Exercise prompt: Return, word for word, only the lines of the data below that lie between the line with "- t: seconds" and the line with "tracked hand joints", those two lines included.

Data segment:
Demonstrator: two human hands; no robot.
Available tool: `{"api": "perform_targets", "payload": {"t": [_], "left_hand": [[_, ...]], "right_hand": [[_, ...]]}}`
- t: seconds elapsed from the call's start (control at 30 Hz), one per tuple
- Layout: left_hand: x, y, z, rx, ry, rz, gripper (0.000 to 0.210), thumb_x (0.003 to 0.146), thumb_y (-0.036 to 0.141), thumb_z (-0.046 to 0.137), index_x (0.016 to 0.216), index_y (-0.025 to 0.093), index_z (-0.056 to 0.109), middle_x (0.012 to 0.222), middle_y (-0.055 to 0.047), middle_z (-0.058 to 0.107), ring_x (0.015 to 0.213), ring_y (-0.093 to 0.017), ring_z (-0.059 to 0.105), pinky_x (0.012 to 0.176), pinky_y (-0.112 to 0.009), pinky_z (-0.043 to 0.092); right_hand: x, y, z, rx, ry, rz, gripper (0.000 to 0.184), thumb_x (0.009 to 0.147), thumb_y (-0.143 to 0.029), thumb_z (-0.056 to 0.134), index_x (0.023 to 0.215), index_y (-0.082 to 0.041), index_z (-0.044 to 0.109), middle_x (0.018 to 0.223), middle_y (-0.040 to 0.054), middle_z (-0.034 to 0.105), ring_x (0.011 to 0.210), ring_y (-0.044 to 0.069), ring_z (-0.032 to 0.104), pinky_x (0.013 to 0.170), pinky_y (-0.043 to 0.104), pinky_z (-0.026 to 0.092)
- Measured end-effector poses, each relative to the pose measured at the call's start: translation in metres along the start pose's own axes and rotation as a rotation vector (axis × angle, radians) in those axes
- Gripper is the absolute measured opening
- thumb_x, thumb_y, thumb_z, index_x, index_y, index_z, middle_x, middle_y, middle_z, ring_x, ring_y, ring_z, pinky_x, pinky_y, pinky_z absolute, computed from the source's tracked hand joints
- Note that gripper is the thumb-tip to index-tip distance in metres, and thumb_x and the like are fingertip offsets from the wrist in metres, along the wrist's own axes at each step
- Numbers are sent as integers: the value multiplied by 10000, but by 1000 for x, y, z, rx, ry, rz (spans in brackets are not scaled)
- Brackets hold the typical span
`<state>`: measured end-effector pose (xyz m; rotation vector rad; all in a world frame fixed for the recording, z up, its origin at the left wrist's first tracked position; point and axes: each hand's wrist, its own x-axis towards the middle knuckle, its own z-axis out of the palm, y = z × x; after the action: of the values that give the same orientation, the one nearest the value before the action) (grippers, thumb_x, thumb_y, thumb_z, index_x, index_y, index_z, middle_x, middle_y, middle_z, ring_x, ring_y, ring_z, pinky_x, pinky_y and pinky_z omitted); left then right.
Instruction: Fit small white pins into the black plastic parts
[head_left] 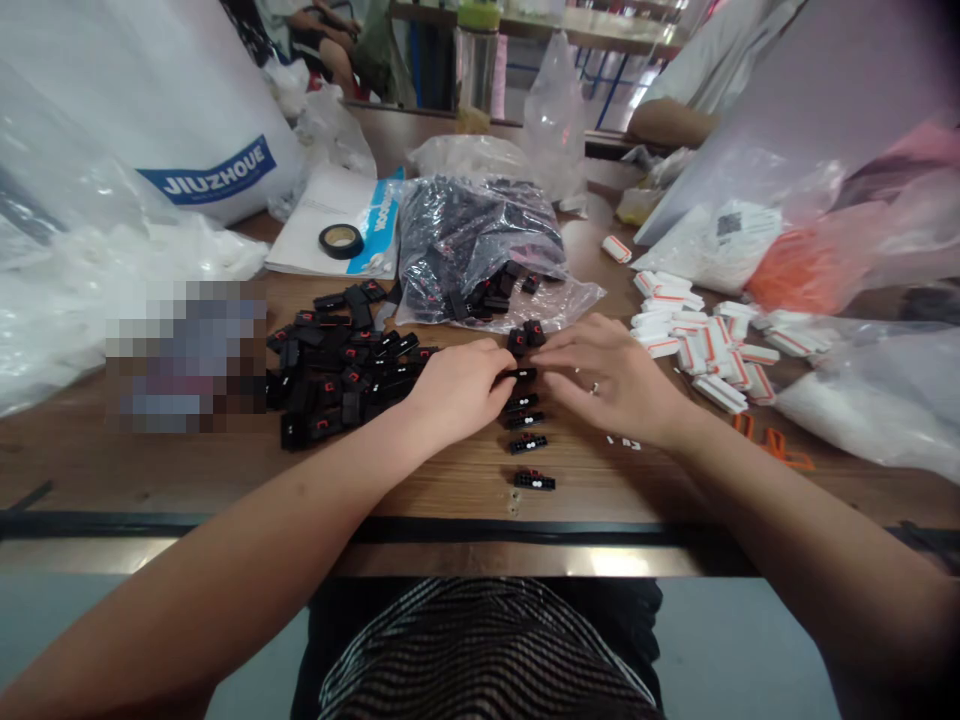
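Note:
My left hand [459, 388] is closed, with thumb and fingertips at the left end of a small black connector housing [524, 373]. Across from it, my right hand [626, 385] has its thumb and fingers apart, fingertips close to two upright black housings [517, 340]. Whether they touch, I cannot tell. In a column toward the table's front edge lie several more housings with white dots, the nearest being a black housing [535, 481]. A heap of black housings [330, 385] lies left of my left hand. Small white bits [624, 441] lie below my right hand.
Behind my hands is a clear plastic bag [480, 235] of black housings. Black tape [341, 240] rests on a paper booklet [300, 215]. White pieces with orange strips [712, 345] and orange clips [784, 448] are on the right. Large white sacks [172, 90] flank the table.

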<state>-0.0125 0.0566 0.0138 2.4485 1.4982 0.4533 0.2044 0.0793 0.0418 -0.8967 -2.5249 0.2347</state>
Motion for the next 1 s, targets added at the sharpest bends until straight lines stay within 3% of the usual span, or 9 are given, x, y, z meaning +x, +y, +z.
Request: {"api": "perform_targets", "payload": {"t": [0.07, 0.17, 0.3, 0.4, 0.47, 0.57, 0.73, 0.9, 1.0], "left_hand": [[0, 1, -1, 28, 9, -3, 250, 938, 286, 518, 1057, 197, 720, 1022, -61, 698, 906, -236, 671, 788, -363, 523], [-2, 3, -2, 60, 10, 2, 275, 940, 297, 501, 1085, 209, 717, 1065, -59, 699, 915, -237, 674, 782, -359, 522], [-3, 2, -2, 60, 58, 6, 284, 909, 276, 539, 1134, 211, 700, 1129, -52, 700, 927, -224, 669, 796, -342, 515], [-2, 0, -6, 34, 108, 19, 273, 900, 228, 539, 1117, 201, 701, 1094, -54, 704, 895, -205, 660, 798, -333, 507], [-3, 1, -16, -3, 136, 8, 239, 905, 226, 545, 1074, 188, 710, 1038, -57, 705, 848, -190, 650, 783, -328, 499], [-14, 8, -36, -99, 114, -2, 190, 917, 263, 569, 996, 183, 722, 962, -38, 698, 722, -152, 617, 721, -315, 481], [-57, 28, -47, -253, -98, 53, 174, 902, 335, 649, 1009, 217, 721, 956, 0, 685, 700, -123, 619, 672, -284, 484], [-90, 41, -12, -295, -76, 48, 269, 922, 309, 642, 1176, 222, 643, 1141, -24, 661, 951, -179, 657, 813, -331, 545], [-93, 47, 5, -273, -58, 45, 299, 927, 307, 638, 1215, 231, 614, 1202, -32, 645, 1007, -204, 656, 850, -384, 562]], "right_hand": [[-15, 8, -22, 50, 68, 85, 211, 886, -267, 604, 1036, -269, 753, 1045, 57, 737, 970, 249, 637, 853, 438, 473], [-55, 29, -58, -106, 73, 313, 129, 857, -265, 645, 907, -239, 760, 913, 86, 753, 844, 231, 659, 785, 407, 481], [-112, 48, -88, -293, -172, 758, 88, 779, -282, 708, 814, -248, 780, 788, 88, 751, 663, 222, 624, 634, 388, 426], [-134, 48, -87, -342, -295, 953, 216, 803, -461, 671, 772, -267, 763, 685, 69, 715, 602, 213, 590, 594, 368, 396], [-137, 46, -77, -402, -353, 963, 291, 823, -519, 616, 765, -264, 743, 695, 65, 704, 618, 211, 593, 585, 348, 386], [-134, 45, -62, -512, -400, 932, 247, 811, -442, 596, 744, -239, 718, 737, 70, 696, 659, 233, 605, 574, 337, 362], [-136, 52, -69, -459, -294, 992, 176, 817, -402, 657, 829, -239, 721, 716, 25, 701, 630, 204, 610, 587, 321, 388], [-131, 43, -105, -317, 6, 1146, 182, 641, -262, 871, 797, -231, 784, 611, -12, 691, 563, 134, 599, 586, 300, 395], [-121, 38, -109, -177, 80, 1154, 248, 558, -223, 889, 789, -202, 800, 499, -38, 623, 499, 96, 548, 543, 296, 357]]}}
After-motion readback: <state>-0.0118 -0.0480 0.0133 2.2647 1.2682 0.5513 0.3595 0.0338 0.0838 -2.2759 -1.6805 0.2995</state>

Solution for this exercise:
- t: seconds elapsed from the call's start (control at 30 Hz), one per tuple
- Layout: left_hand: x, y, z, rx, ry, rz, gripper (0.000 to 0.210), thumb_x (0.003 to 0.146), thumb_y (-0.036 to 0.141), thumb_z (-0.046 to 0.137), index_x (0.016 to 0.216), index_y (-0.025 to 0.093), index_z (-0.056 to 0.109), middle_x (0.012 to 0.222), middle_y (-0.055 to 0.047), middle_z (-0.058 to 0.107), ring_x (0.015 to 0.213), ring_y (-0.093 to 0.017), ring_z (-0.059 to 0.105), pinky_x (0.012 to 0.176), pinky_y (-0.112 to 0.009), pinky_z (-0.043 to 0.092); right_hand: x, y, z, rx, ry, rz, gripper (0.000 to 0.184), thumb_x (0.009 to 0.147), thumb_y (-0.143 to 0.029), thumb_z (-0.056 to 0.134), index_x (0.023 to 0.215), index_y (-0.082 to 0.041), index_z (-0.044 to 0.109), middle_x (0.018 to 0.223), middle_y (-0.040 to 0.054), middle_z (-0.034 to 0.105), ring_x (0.011 to 0.210), ring_y (-0.044 to 0.069), ring_z (-0.032 to 0.104), pinky_x (0.013 to 0.170), pinky_y (-0.043 to 0.104), pinky_z (-0.026 to 0.092)
- Measured end-effector poses, each relative to the pose measured at the call's start: translation in metres along the start pose's own axes and rotation as a rotation vector (axis × angle, radians) in those axes
- Gripper is the absolute measured opening
- thumb_x, thumb_y, thumb_z, index_x, index_y, index_z, middle_x, middle_y, middle_z, ring_x, ring_y, ring_z, pinky_x, pinky_y, pinky_z absolute, computed from the source's tracked hand joints

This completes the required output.